Governments across the world have granted relaxations and moratoriums on legal operations and compliances to bring some relief to the functioning of corporates and businesses till the economy restarts after the lifting of restrictions imposed to curb the spread of the Covid-19 pandemic.

The Indian government has increased the threshold of default under Section 4 of the Insolvency and Bankruptcy Code, 2016 from Rs 1 lakh to Rs 1 crore for the initiation of insolvency proceedings. It further proposes to suspend Sections 7, 9 and 10 of the IBC and provide relaxations on the strict timelines for resolution under the code.
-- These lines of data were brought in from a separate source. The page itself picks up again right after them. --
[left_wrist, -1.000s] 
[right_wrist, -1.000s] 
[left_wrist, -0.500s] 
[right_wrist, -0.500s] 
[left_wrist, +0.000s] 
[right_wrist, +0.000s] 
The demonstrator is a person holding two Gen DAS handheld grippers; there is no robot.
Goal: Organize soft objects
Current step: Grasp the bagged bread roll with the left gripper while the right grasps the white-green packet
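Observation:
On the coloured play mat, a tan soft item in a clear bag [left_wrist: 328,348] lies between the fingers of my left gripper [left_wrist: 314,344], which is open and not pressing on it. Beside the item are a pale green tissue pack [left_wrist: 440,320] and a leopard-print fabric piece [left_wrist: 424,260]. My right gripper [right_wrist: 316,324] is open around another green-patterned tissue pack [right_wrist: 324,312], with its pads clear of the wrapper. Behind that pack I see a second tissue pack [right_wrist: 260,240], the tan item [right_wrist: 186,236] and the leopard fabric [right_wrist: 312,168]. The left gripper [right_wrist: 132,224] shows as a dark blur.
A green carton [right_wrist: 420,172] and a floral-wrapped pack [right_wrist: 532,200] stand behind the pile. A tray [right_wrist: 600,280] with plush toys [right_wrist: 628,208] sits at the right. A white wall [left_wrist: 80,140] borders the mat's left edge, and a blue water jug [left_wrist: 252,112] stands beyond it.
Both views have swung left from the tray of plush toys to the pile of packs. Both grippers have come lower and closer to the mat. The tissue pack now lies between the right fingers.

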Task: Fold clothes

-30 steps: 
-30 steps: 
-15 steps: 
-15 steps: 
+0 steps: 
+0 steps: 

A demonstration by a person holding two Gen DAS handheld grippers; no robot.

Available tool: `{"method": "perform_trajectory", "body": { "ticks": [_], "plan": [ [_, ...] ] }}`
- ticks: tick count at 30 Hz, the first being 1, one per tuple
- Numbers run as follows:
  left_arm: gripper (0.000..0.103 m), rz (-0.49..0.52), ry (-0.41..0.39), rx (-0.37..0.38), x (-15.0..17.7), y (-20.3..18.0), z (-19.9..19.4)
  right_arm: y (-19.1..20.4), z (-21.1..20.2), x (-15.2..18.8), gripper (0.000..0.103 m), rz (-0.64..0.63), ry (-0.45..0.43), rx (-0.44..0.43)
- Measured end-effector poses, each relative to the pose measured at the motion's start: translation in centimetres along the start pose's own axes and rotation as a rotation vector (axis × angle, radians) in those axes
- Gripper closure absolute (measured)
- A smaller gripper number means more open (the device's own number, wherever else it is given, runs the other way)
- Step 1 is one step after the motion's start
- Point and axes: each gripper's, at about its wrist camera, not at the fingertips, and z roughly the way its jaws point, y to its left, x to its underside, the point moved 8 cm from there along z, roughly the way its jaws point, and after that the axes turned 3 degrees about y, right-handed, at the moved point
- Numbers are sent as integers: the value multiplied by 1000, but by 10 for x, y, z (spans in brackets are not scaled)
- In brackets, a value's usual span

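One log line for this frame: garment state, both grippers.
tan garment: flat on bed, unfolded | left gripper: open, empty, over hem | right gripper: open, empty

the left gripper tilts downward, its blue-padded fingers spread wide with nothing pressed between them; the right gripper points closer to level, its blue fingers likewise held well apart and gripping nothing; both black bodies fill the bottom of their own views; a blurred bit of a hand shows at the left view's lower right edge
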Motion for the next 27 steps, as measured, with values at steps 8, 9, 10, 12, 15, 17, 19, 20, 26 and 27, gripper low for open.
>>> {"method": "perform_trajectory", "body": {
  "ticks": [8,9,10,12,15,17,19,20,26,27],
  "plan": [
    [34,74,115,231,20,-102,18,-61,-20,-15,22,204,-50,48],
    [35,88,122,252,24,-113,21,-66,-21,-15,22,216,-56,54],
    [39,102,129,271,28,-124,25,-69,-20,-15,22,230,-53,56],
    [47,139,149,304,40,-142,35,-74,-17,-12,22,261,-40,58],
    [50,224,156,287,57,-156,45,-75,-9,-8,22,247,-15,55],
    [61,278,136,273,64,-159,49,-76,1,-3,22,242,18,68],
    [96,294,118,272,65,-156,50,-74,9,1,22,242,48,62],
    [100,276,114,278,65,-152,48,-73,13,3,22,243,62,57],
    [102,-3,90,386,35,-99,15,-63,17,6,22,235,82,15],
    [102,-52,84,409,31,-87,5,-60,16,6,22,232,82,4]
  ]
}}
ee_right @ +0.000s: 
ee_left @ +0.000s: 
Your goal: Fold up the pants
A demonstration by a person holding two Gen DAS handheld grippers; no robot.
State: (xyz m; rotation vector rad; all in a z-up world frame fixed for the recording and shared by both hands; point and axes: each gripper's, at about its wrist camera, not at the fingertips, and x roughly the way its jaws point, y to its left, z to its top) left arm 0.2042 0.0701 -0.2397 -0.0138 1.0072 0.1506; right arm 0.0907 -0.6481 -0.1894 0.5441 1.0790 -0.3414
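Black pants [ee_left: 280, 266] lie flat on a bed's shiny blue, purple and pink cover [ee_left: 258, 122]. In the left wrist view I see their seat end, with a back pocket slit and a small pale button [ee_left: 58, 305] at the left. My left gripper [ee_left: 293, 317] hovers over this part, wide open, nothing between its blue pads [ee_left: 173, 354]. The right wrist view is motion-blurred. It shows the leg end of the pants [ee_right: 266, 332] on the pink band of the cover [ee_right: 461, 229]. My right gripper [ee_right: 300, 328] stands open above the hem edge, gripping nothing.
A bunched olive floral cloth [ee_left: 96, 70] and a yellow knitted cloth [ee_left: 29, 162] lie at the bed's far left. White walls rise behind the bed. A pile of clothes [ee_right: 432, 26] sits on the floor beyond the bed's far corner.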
Sections 7 and 9 of the IBC allow a financial creditor or an operational creditor to initiate proceedings and the government’s proposal to suspend the same seems viable considering that businesses are facing severe losses and insolvency proceedings in such trying times and would further damage the essence of the IBC. However, suspension of Section 10 that allows the corporate debtor to initiate the resolution process seem dubious.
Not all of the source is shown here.